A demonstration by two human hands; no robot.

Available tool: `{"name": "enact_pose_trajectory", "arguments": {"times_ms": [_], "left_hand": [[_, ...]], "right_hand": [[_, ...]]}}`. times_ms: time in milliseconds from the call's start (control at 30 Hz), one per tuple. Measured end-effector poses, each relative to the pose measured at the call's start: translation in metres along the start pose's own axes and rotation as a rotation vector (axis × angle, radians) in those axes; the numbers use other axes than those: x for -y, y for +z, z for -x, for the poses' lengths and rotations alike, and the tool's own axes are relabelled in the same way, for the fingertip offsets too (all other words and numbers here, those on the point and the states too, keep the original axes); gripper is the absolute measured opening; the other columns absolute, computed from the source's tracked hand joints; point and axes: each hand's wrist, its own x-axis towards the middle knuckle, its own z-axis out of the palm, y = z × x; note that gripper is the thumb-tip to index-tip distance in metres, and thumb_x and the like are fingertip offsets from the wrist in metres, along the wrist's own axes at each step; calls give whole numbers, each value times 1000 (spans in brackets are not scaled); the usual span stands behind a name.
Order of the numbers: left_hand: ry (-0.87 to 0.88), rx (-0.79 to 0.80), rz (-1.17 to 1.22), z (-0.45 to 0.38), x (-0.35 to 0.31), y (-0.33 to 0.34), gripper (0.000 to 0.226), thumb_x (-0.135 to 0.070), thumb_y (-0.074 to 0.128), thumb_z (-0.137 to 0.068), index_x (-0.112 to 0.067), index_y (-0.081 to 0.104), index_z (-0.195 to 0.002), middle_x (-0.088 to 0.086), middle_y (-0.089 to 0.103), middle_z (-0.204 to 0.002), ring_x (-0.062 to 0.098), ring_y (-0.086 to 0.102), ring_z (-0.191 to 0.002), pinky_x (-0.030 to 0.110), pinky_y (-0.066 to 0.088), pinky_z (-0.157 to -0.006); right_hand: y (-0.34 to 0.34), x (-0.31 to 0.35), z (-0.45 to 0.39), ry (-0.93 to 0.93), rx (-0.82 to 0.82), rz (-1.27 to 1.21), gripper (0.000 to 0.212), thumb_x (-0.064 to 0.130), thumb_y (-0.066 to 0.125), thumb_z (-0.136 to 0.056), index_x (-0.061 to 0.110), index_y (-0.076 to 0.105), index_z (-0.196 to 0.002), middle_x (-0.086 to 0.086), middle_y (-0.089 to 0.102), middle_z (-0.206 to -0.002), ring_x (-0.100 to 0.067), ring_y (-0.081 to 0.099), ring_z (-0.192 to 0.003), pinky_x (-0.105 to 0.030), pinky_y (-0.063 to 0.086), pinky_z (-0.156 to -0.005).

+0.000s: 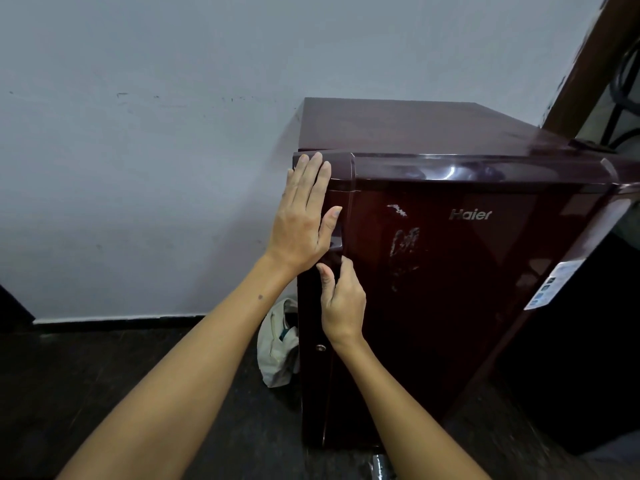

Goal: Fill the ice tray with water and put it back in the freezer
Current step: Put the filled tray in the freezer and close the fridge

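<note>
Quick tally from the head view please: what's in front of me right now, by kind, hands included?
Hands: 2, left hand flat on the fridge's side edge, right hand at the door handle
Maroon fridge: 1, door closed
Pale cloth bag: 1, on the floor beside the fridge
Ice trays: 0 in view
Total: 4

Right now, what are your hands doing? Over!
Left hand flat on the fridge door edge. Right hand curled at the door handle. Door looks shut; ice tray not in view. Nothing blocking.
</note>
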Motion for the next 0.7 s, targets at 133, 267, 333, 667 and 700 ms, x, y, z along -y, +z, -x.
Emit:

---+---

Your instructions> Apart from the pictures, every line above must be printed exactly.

Response to this exercise>
A demonstration by two human hands; no robot.

Available tool: `{"name": "enact_pose_trajectory", "arguments": {"times_ms": [_], "left_hand": [[_, ...]], "right_hand": [[_, ...]]}}`. times_ms: time in milliseconds from the call's start (control at 30 Hz), one per tuple. Measured end-effector poses, each relative to the pose measured at the call's start: translation in metres along the start pose's own axes and rotation as a rotation vector (axis × angle, radians) in those axes; the numbers use other axes than those: x for -y, y for +z, z for -x, for the poses' lengths and rotations alike, and the tool's own axes are relabelled in the same way, for the fingertip offsets too (all other words and numbers here, those on the point and the states too, keep the original axes); gripper is the absolute measured opening; the other columns absolute, computed from the source's tracked hand joints; point and axes: each hand's wrist, its own x-axis towards the middle knuckle, its own z-axis out of the palm, y = z × x; note that gripper is the thumb-tip to index-tip distance in metres, and thumb_x and the like are fingertip offsets from the wrist in metres, along the wrist's own axes at each step; calls give whole numbers, each value times 1000 (spans in brackets are not scaled); the usual span stands behind a name.
Order of the numbers: left_hand: ry (-0.87 to 0.88), rx (-0.79 to 0.80), rz (-1.17 to 1.22), z (-0.45 to 0.38), x (-0.35 to 0.31), y (-0.33 to 0.34), gripper (0.000 to 0.226), thumb_x (-0.135 to 0.070), thumb_y (-0.074 to 0.128), thumb_z (-0.137 to 0.068), index_x (-0.112 to 0.067), index_y (-0.081 to 0.104), index_z (-0.195 to 0.002), middle_x (-0.088 to 0.086), middle_y (-0.089 to 0.103), middle_z (-0.204 to 0.002), ring_x (-0.062 to 0.098), ring_y (-0.086 to 0.102), ring_z (-0.191 to 0.002), pinky_x (-0.030 to 0.110), pinky_y (-0.066 to 0.088), pinky_z (-0.157 to -0.006); right_hand: y (-0.34 to 0.34), x (-0.31 to 0.35), z (-0.45 to 0.39), ry (-0.93 to 0.93), rx (-0.82 to 0.82), rz (-1.27 to 1.21), gripper (0.000 to 0.212), thumb_x (-0.064 to 0.130), thumb_y (-0.066 to 0.125), thumb_z (-0.136 to 0.056), index_x (-0.061 to 0.110), index_y (-0.076 to 0.105), index_z (-0.196 to 0.002), middle_x (-0.086 to 0.086), middle_y (-0.089 to 0.102), middle_z (-0.206 to -0.002), ring_x (-0.100 to 0.067), ring_y (-0.081 to 0.099), ring_z (-0.192 to 0.003), pinky_x (-0.105 to 0.030), pinky_y (-0.063 to 0.086), pinky_z (-0.156 to -0.005).

+0.000s: 

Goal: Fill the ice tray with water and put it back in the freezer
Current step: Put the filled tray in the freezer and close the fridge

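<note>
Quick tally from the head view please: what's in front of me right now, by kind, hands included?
Hands: 2, left hand flat on the fridge's side edge, right hand at the door handle
Maroon fridge: 1, door closed
Pale cloth bag: 1, on the floor beside the fridge
Ice trays: 0 in view
Total: 4

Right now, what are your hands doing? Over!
Left hand flat on the fridge door edge. Right hand curled at the door handle. Door looks shut; ice tray not in view. Nothing blocking.
</note>
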Motion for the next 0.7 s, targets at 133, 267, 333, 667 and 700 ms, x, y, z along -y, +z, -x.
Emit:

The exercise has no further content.